Of the entries below, restate word for word only the section that runs from the line with "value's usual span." to the line with "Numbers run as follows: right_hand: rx", counting both ends.

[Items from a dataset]
[Start of Attachment]

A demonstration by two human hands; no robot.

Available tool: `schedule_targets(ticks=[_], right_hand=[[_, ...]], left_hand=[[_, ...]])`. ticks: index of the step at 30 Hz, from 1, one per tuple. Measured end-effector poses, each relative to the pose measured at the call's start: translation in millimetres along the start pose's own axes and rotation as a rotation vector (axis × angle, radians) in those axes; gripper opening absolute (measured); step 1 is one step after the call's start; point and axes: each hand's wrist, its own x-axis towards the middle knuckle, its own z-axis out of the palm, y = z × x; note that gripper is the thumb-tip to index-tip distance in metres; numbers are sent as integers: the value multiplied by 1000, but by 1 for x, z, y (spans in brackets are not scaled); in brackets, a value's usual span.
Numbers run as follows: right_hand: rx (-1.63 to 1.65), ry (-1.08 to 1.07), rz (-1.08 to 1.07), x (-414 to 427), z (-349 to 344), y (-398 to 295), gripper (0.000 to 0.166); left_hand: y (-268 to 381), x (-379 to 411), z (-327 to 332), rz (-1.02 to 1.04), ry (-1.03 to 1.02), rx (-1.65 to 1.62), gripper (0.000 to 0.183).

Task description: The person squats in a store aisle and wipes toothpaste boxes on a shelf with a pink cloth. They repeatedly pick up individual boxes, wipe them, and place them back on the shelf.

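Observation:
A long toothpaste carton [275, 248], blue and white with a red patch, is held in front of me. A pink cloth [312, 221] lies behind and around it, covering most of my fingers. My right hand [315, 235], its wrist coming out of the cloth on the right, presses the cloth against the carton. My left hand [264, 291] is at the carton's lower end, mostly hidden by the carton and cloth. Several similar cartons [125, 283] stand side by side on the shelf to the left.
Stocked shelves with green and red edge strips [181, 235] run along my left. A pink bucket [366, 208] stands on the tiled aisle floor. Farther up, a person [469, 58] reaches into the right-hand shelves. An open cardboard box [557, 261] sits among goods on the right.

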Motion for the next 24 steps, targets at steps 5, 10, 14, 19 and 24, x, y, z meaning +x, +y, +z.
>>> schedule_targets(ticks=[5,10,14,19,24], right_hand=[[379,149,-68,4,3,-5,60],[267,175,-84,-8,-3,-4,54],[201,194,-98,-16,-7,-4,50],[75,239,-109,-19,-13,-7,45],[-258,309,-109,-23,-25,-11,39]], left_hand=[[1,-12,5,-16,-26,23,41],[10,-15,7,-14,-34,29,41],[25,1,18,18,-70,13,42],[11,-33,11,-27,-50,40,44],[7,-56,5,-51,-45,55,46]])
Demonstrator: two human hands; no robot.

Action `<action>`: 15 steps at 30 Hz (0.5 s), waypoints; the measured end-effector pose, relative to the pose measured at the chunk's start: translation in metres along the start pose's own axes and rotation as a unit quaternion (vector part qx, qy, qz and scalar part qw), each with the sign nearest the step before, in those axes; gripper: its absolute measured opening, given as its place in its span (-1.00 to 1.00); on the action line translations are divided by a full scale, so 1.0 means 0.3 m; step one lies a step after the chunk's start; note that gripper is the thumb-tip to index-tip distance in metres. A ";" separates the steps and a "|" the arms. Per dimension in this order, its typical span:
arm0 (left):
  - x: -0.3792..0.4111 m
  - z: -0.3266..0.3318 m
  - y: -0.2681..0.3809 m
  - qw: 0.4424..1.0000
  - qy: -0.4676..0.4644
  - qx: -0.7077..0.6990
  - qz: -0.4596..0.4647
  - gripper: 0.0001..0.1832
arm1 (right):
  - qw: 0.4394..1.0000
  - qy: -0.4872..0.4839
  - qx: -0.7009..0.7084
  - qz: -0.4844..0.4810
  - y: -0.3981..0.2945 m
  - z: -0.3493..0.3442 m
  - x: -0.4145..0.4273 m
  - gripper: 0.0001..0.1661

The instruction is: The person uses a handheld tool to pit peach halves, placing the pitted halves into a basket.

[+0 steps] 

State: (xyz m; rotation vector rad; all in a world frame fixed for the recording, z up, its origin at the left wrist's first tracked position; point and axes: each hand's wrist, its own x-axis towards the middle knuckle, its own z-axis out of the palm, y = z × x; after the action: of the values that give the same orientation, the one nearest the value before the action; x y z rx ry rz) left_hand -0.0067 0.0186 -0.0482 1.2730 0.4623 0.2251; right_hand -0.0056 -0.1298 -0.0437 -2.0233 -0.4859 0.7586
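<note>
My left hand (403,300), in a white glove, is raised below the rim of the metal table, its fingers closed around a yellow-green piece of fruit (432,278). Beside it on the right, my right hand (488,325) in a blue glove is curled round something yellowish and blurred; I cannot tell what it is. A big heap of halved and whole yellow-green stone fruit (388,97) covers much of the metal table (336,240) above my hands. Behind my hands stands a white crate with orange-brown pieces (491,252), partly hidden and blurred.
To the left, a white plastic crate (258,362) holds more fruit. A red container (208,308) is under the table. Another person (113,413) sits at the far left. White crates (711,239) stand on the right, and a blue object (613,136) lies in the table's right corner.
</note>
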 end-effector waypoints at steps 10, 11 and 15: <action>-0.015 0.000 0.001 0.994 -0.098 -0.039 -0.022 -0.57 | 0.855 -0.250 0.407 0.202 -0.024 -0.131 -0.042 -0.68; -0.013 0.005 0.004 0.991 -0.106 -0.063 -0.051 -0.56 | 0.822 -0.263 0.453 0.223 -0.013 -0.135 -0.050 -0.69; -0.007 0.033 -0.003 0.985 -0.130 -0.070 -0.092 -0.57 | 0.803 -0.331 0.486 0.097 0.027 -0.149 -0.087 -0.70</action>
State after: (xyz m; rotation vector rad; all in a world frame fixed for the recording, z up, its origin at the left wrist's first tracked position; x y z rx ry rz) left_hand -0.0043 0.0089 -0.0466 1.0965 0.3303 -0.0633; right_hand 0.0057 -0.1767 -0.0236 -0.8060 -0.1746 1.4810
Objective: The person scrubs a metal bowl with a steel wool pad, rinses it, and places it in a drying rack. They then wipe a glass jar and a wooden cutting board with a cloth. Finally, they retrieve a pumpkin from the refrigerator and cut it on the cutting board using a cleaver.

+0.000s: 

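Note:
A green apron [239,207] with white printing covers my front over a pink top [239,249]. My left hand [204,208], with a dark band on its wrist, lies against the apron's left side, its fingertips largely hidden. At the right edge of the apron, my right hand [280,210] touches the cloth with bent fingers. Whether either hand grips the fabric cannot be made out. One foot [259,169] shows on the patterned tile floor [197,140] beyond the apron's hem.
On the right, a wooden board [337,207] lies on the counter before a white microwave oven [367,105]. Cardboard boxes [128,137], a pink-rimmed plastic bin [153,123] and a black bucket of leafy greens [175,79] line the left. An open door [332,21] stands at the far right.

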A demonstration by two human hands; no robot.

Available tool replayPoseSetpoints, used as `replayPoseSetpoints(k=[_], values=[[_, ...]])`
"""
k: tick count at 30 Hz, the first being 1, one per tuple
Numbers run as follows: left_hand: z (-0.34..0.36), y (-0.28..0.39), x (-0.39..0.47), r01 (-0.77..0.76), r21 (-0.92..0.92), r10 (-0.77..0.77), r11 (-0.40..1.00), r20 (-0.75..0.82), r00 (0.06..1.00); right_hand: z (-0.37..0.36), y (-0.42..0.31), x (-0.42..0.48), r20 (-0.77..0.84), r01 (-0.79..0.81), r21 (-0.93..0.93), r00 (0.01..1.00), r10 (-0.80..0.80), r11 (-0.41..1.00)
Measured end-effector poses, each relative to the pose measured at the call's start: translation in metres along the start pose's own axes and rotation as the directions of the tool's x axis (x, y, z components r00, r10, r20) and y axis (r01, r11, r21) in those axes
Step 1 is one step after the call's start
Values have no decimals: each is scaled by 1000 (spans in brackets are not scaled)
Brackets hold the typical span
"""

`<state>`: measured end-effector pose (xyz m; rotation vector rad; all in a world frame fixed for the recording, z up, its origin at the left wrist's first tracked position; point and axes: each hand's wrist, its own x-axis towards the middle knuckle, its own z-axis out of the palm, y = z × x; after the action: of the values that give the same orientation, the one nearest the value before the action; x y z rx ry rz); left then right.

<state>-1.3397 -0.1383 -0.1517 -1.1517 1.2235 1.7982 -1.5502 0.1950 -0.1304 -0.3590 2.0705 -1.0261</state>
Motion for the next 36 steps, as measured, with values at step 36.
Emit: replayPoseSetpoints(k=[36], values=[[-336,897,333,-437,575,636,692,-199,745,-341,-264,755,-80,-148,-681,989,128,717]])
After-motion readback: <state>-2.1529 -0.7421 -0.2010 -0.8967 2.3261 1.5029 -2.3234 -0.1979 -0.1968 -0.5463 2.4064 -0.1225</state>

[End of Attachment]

Answer to the problem =>
Available tool: `schedule_targets(ticks=[_], right_hand=[[_, ...]], left_hand=[[_, ...]])`. ticks: index of the step at 30 Hz, from 1, one per tuple. Measured end-effector poses, each relative to the pose measured at the call's start: translation in millimetres along the start pose's own axes and rotation as a rotation vector (axis × angle, radians) in those axes; gripper opening absolute (measured); step 1 is one step after the call's start; point and axes: each hand's wrist, its own x-axis towards the middle knuckle, its own z-axis out of the palm, y = z × x; note that gripper is the thumb-tip to index-tip distance in metres; numbers are sent as integers: the value multiplied by 1000, but by 1 for x, z, y (spans in brackets are not scaled); in brackets, a value's usual span.
Numbers run as follows: right_hand: rx (-1.63 to 1.65), ry (-1.08 to 1.07), rz (-1.08 to 1.07), x (-414 to 427), z (-349 to 344), y (-398 to 295), gripper (0.000 to 0.166); left_hand: y (-268 to 381), x (-379 to 411), z (-327 to 332), rz (-1.02 to 1.04), ry (-1.03 to 1.02), rx (-1.65 to 1.62), gripper (0.000 to 0.183).

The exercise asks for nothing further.